Starring Nicolas Cage and Gary Sinise
Screenplay by David Koepp
Story by Brian DePalma and David Koepp
Directed by Brian DePalma
Website: closed

IN SHORT: Looks great. Talks too much.

Cranky doesn't agree wholeheartedly with the guy who sat behind him at the sneak preview of Snake Eyes -- who walked out muttering "that was the worst thing I've ever seen" -- 'cuz he's seen worse. Snake Eyes is one of those movies where everybody involved tries too hard to make a top notch mystery-thriller, and delivers a dud that's not to my taste.

It should've been. Cranky, in general, likes the work of all the principals involved (and, yes, once he got over the Phelps nonsense, director Brian DePalma's Mission: Impossible wasn't that bad a flick). The premise is simple: Rick Santoro (Nicolas Cage) an on-the-take cop with one wife, one kid, one girlfriend and an envelope in his pocket every Friday, stands inches away from an assassination of the Secretary of Defense at a heavyweight boxing match. The ticket is courtesy the DOD's security officer, Navy Commander Kevin Dunne (Gary Sinise) who is off chasing a suspicious redhead when the bullet hits the mark. The assassin is killed. A mysterious blonde (Carla Gugino) is wounded. Santoro behaves like the loser he is and accuses the heavyweight champ (Stan Shaw) of throwing the match, and thus costing him ten grand. Something Shaw tells Santoro makes the latter behave like a real cop, and he pieces together the real story from the tales of three witnesses.

Think a bit and you can probably figure it out from the above paragraph. That doesn't give you the why or wherefore in a story that has enough twists built in that the potential for a killer story is obvious. There is so much thought given to the details of the investigation, and a very clever idea for the climax of the movie, that the disappointment is total.

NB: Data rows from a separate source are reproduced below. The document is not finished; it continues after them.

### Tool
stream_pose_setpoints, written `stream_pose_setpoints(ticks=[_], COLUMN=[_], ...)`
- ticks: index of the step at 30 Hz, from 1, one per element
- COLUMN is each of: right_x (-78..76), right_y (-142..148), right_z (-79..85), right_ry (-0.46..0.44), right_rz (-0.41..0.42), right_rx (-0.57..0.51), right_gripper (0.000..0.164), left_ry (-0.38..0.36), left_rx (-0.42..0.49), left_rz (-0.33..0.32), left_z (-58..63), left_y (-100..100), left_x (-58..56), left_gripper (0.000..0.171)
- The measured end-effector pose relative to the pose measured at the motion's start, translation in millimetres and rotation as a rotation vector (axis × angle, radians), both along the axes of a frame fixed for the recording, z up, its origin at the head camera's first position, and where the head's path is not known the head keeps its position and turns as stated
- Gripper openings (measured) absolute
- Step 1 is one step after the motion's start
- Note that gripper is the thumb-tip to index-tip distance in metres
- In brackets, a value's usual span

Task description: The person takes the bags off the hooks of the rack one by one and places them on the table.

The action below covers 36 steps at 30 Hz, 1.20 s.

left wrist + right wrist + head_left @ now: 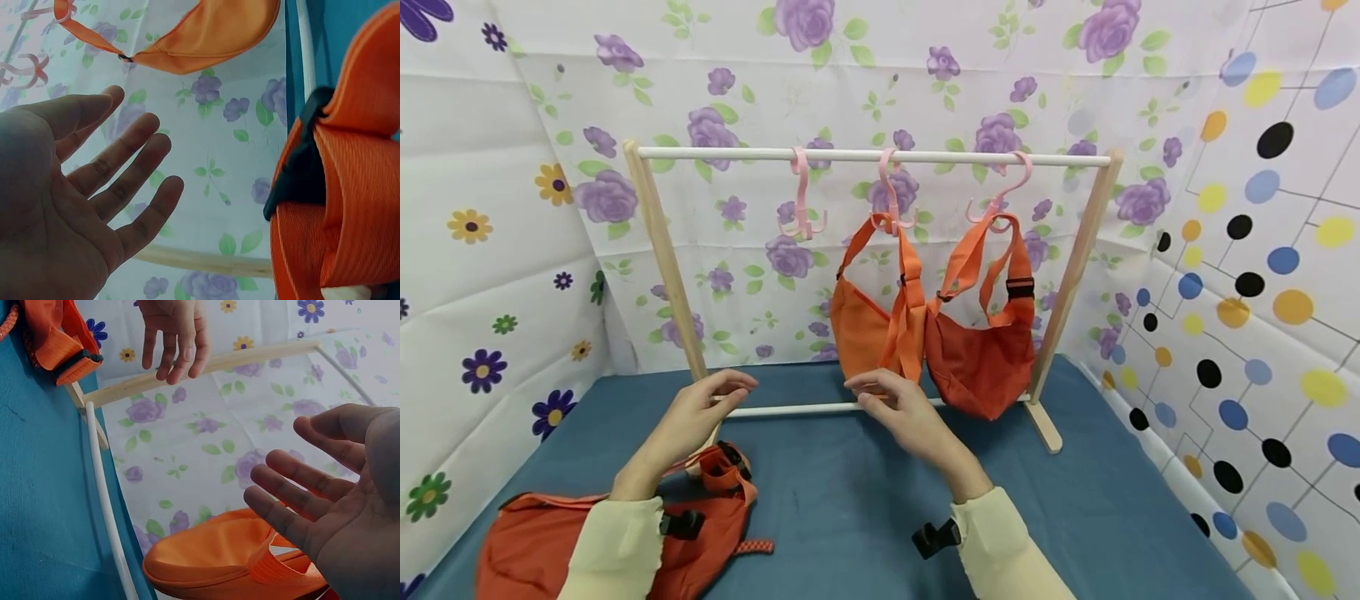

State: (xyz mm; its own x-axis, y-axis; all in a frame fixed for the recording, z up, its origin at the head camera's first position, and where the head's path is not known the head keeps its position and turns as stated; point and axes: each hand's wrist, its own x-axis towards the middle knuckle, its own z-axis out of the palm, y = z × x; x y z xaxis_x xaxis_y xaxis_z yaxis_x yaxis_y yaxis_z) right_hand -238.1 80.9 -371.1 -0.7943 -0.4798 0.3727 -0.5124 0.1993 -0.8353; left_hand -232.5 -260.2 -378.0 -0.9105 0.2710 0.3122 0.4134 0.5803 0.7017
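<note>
My left hand (700, 417) hovers over the table near the rack's left post, fingers relaxed and holding nothing. Below it lies a red-orange bag (542, 542) with a bundled strap and a black buckle (303, 156). My right hand (910, 417) is held in front of the hanging orange bag (861, 325), overlapping its lower edge in the head view; in the right wrist view its fingers (294, 500) are loosely spread with nothing in them. A darker red bag (977, 367) hangs by its strap beside the orange one.
A wooden rack with a white top rail (722, 153) stands on the blue-covered table (850, 517). Three pink hooks hang from the rail; the left hook (802, 196) carries no bag. Floral cloth (737, 83) lies behind, a dotted cloth wall (1262, 250) to the right.
</note>
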Motion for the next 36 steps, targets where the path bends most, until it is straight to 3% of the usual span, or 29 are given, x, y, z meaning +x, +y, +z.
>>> stream_pose_setpoints(ticks=[9, 15, 22, 26, 36], right_x=[-0.8, -2.0, -3.2, -4.2, -11.0], right_y=[9, 13, 18, 20, 26], right_z=[3.1, 7.3, 11.8, 14.5, 24.5], right_ry=[0.058, 0.063, 0.067, 0.073, 0.097], right_rz=[-0.083, -0.089, -0.115, -0.107, -0.097], right_rx=[-0.093, -0.164, -0.179, -0.191, -0.204], right_gripper=[0.023, 0.019, 0.02, 0.02, 0.019], left_ry=[-0.003, -0.015, 0.044, 0.069, -0.015], left_rx=[0.043, 0.045, 0.041, 0.048, 0.088], left_rz=[-0.044, -0.058, -0.108, -0.102, -0.139], left_z=[-2.1, -0.9, -0.7, -3.5, -1.5], left_y=[17, 28, 38, 43, 55], left_x=[-7.7, -13.8, -18.1, -19.3, -22.6], left_gripper=[0.028, 0.028, 0.025, 0.022, 0.025])
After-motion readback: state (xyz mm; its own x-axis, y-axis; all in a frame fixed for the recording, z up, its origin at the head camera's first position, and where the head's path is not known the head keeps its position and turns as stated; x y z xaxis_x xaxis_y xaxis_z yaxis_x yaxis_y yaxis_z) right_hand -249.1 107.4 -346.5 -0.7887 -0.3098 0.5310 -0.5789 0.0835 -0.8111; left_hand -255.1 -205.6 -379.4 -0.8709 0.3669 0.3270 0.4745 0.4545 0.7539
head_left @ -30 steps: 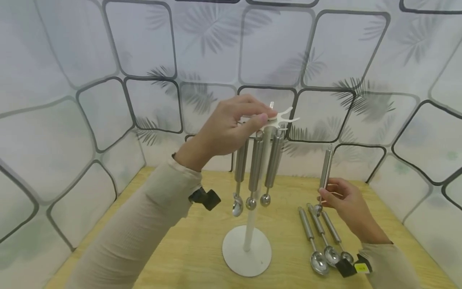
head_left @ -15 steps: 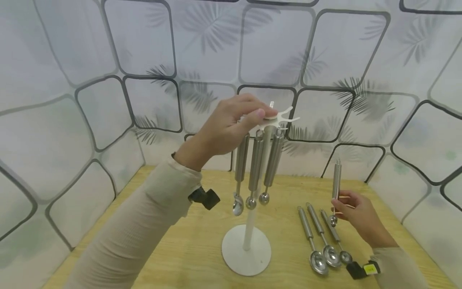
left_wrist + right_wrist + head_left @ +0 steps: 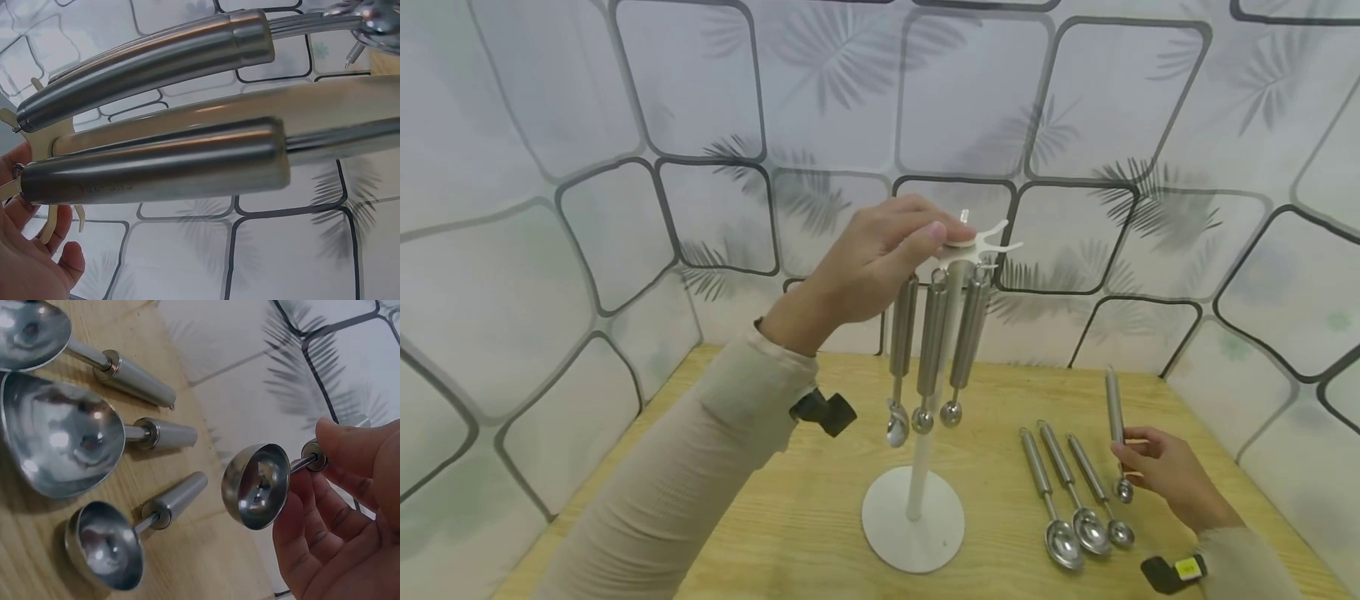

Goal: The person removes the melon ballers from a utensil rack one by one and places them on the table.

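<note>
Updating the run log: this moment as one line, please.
left hand: touching top of white stand | right hand: holding scoop, handle up | stand: three utensils seen hanging | table: three scoops lying

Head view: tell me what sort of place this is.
Perhaps a staged tabletop booth: a wood-grain table with leaf-patterned walls behind and at both sides, and a white stand bearing metal scoops.

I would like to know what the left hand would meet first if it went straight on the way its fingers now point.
Most likely the bare prongs of the white stand, whose top the left hand touches; the patterned wall appears beyond them, though depth is unclear.
</note>
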`<state>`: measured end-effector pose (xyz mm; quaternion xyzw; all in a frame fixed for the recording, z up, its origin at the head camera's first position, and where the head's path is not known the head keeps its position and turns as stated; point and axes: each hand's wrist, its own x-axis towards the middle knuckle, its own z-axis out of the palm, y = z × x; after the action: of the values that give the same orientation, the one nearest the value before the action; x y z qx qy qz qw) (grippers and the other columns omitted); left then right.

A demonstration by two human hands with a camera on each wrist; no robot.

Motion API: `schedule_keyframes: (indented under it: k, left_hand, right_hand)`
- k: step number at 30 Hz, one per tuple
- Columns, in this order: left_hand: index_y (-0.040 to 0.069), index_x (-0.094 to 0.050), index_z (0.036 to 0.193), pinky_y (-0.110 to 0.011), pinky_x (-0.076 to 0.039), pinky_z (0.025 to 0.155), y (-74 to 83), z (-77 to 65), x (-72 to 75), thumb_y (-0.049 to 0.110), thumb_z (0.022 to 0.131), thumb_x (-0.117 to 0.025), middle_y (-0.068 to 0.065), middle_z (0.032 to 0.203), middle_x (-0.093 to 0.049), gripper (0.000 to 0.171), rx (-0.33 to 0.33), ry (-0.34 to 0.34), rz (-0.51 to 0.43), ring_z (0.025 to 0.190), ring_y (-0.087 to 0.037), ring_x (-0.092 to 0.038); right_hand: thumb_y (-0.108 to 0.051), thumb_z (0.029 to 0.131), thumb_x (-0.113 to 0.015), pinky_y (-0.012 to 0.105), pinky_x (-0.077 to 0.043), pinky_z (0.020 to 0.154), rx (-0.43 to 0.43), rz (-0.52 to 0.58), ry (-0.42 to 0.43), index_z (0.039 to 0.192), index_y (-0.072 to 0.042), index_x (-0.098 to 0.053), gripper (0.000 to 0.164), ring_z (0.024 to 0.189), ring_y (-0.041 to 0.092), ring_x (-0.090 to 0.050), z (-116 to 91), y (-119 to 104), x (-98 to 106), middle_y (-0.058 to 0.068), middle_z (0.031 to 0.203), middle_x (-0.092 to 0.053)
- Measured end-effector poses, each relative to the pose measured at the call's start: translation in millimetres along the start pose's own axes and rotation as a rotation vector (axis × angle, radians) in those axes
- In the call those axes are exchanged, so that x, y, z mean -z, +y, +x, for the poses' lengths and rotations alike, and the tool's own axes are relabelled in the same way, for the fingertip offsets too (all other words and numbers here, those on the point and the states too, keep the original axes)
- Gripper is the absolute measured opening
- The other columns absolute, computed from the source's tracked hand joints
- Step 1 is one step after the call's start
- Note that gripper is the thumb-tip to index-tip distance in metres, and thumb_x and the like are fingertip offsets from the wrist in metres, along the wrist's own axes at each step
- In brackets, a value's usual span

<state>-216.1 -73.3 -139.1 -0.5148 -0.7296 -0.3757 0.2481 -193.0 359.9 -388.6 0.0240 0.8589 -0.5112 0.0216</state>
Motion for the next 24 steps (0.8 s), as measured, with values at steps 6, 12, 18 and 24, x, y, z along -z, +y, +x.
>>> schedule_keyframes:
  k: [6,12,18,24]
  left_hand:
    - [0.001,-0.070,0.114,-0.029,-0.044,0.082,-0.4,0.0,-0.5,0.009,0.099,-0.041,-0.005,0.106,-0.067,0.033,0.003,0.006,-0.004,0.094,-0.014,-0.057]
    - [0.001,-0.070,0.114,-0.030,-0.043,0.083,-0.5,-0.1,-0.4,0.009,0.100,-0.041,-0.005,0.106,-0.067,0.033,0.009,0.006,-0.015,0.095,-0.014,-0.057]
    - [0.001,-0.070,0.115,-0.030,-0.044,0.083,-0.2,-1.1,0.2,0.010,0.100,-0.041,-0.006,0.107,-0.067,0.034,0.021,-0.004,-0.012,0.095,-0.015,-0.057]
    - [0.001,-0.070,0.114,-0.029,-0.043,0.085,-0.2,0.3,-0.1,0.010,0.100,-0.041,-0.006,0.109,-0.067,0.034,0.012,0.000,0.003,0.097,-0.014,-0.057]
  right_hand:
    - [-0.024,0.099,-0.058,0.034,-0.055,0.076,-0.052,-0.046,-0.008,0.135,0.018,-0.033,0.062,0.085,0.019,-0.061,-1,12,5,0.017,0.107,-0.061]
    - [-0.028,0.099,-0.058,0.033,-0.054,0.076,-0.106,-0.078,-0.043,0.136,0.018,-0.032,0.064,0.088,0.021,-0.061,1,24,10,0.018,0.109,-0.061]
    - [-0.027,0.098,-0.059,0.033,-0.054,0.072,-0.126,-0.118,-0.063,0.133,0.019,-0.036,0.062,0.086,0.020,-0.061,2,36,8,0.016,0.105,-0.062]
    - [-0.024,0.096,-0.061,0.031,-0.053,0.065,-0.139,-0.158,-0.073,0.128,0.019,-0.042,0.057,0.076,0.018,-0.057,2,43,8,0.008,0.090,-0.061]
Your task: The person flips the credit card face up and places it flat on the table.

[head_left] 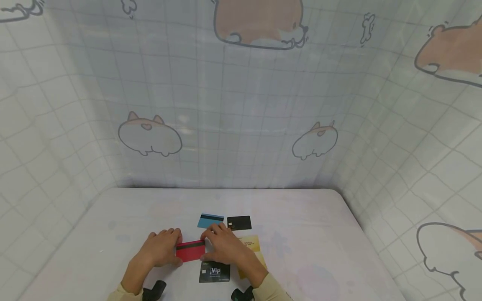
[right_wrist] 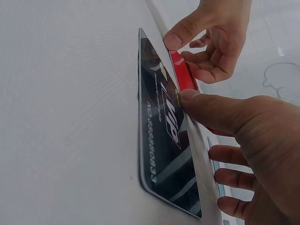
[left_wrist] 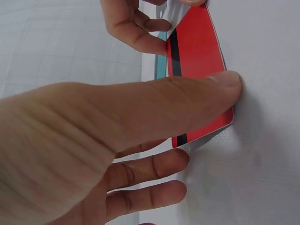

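A red card (head_left: 191,252) with a dark stripe along its far edge is held between both hands at its short ends. My left hand (head_left: 161,248) grips the left end, thumb (left_wrist: 225,82) over the near edge in the left wrist view. The right hand (head_left: 224,245) pinches the other end, with its thumb (right_wrist: 191,95) low by the near edge. Just in front of the red card lies a black card (head_left: 214,272) marked "Vip", close under the right thumb. The right hand and forearm partly cover yellow cards (head_left: 251,241) to the right.
Farther back on the white table (head_left: 308,242) lie a blue card (head_left: 209,221) with a dark stripe and a plain black card (head_left: 239,223), side by side. A patterned curtain (head_left: 241,146) rises along the table's back, with more cloth at both sides.
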`<action>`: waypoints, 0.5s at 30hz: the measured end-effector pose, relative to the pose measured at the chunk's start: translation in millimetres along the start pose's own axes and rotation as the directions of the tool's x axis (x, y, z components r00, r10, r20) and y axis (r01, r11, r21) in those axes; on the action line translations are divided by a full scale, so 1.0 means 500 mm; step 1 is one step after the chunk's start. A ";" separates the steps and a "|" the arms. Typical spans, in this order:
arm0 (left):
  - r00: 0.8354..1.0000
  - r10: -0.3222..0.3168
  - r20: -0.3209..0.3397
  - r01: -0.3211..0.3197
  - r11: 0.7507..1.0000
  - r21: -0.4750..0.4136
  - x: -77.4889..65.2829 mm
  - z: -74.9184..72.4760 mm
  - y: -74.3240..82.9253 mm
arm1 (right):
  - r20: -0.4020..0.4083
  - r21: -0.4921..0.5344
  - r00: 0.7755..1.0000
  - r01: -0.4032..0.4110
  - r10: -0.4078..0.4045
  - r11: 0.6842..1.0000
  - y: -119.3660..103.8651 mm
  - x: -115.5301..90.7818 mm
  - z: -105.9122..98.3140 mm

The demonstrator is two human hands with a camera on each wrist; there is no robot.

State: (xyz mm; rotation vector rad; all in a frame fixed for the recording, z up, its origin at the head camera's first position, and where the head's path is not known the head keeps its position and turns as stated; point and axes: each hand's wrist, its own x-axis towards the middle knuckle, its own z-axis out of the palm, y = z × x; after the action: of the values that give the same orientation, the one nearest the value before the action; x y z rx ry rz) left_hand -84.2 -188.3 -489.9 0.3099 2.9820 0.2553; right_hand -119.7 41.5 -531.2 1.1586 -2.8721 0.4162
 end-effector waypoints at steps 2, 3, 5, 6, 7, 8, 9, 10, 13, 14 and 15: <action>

Cranky felt like he was sitting through bits and pieces of other creator's work. Screenwriter David Koepp has turned out a David Mamet-like script without the curse words. Everything important, character-wise, is buried in the dialog. Normally, that would be worth applauding, but in this case the characters are so over or underplayed that the flick is, basically, all talk. Nicolas Cage tries too hard to make Santoro into a bigger than life focus of all attention. Gary Sinise's Navy Commander Kevin Dunne is so tightly wrapped that when he comes undone the net result is a long monologue

Brian DePalma, as is his right, continues in the path of Hitchcock and produces a visually elaborate story that gives "it" away too soon and doesn't know when to end. The camera shoots at odd angles. It swoops over hotel rooms and through the crowds at the Atlantic City arena where the film is set, and looks marvelous. DePalma fails to reign Cage in, and the actor's over the top introduction creates an unlikeable character who doesn't win you over when he finally does the right thing.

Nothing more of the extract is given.